BEGIN

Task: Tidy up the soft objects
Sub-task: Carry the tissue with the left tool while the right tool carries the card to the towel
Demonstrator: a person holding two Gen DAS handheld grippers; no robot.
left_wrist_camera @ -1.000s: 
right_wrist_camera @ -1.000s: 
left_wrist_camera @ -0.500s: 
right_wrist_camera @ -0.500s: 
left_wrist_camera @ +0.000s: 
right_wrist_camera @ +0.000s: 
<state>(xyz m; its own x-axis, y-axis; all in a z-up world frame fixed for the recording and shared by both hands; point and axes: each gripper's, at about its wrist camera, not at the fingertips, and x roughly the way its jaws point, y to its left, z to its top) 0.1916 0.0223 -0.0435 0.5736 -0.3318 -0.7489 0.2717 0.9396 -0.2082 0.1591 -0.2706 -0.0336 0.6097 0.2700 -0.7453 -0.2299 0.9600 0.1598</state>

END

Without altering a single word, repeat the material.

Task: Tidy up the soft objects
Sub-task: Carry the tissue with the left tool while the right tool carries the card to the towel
Demonstrator: a person holding two Gen DAS handheld grippers; no robot.
left_wrist_camera @ -1.000s: 
right_wrist_camera @ -1.000s: 
left_wrist_camera @ -0.500s: 
right_wrist_camera @ -0.500s: 
left_wrist_camera @ +0.000s: 
right_wrist_camera @ +0.000s: 
<state>(xyz m; its own x-axis, y-axis; all in a z-up world frame fixed for the recording and shared by both hands; point and axes: each gripper's, at about its wrist camera, not at the fingertips, and x roughly the way its jaws point, y to its left, z to its top) 0.1916 0.0223 -0.0435 0.5736 -0.3318 -0.7489 0.2717 0.9396 -0.2082 0.1591 -0.2706 -0.0336 0.6097 0.2700 -0.7453 -0.2299 0.9600 0.1598</state>

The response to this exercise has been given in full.